Little Bernie soon became an irrepressible entertainer, telling jokes in the neighborhood and at school. At eight, he was asked to entertain the congregation one Sunday after church. My family -- you don't want to mess with my family. My grandpa, he says everything four times -- four! Pass me that gravy, woman. Don't be hoggin' that gravy. How many times I got to ask for that gravy? I'll bonk the top of your head you don't pass me that gravy now.

These revelations earned Mac a smack on his bottom from his grandmother, but also lots of laughs from the congregation. That laughter -- of friends, of audiences in small clubs -- sustained Mac for years as he struggled to establish himself as a comedian. "I couldn't get the laughter out of my head," he says. "It wasn't a career. It wasn't even a choice. It was a calling."

It was a calling for Carol Burnett too. The great comedian was raised by an eccentric grandmother who was something of a petty thief. They lived on welfare, and her parents, who divorced when she was young, were alcoholics. Still, Burnett rejects the idea that she grew up in hardship. She insists there was also fun and love and a certain security. Yet when she describes how she felt the first time she heard an audience laugh while she was performing, her response suggests an affirmation she had never before experienced. In her autobiography, she writes: "What was it exactly? A glow? A light? I was a helium balloon, floating above the stage. I was the audience, and the audience was me. I was happy. Happy. Bliss. I knew then that for the rest of my life, I would keep sticking out my chin to see if I could ever feel that good again."

But some comedians turn to laughter for more than just acceptance. "Humor is a great defense," says Pulitzer Prize-winning humorist Art Buchwald. Shortly after his birth, his mother was institutionalized for mental illness; he never saw her again. His father placed Art and his sisters into foster care. At 16, Art had lived in seven homes. Along the way, he made a discovery. "For reasons that I can't explain, I found I could make kids laugh, and I liked that very much.'' The defensive value of laughter was more than emotional, but quite practical for Buchwald. "When you make the bullies laugh," he says, "they don't beat on you."

Comedy can be a defense, but it's also a way of asserting power. Bill Cosby was raised in a housing project. His father drank, beat his mother and was absent for long stretches. Cosby used comedy to remake his world -- to rewrite his universe. Drawing on his fundamental optimism, he spun tales about kids who were active and imaginative, and parents who drew on deep reserves of patience and wisdom.

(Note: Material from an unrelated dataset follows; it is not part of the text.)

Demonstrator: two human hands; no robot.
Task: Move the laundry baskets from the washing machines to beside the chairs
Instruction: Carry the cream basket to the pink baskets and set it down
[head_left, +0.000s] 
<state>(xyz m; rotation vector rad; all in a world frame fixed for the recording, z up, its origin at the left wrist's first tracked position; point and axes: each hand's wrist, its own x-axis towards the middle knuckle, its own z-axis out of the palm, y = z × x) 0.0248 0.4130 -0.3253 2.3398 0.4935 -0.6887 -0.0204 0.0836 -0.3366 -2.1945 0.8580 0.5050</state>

George Lopez has obviously learned a trick or two at Cosby's knee, but he's more direct about confronting the issues that caused him so much pain. There's no grandmother in his show, but the character of his mother is that hard, acerbic woman. In one episode, Lopez attempts to win her praise by redoing her bathroom. In an emotional scene, he blurts out that he did the work just to get her to say thank you. But first he acknowledges that it was hard raising him alone, and that he never really thanked her for her sacrifices raising him. Thank you for all the things I don't even know you did for me. Now, do you have anything to say to me? The mother responds, It's about freakin' time.

It's a small joke, but in that moment, a fearful boy has been granted a voice, a man has tamed his monster, and an audience of millions has been given the powerful gift of laughter.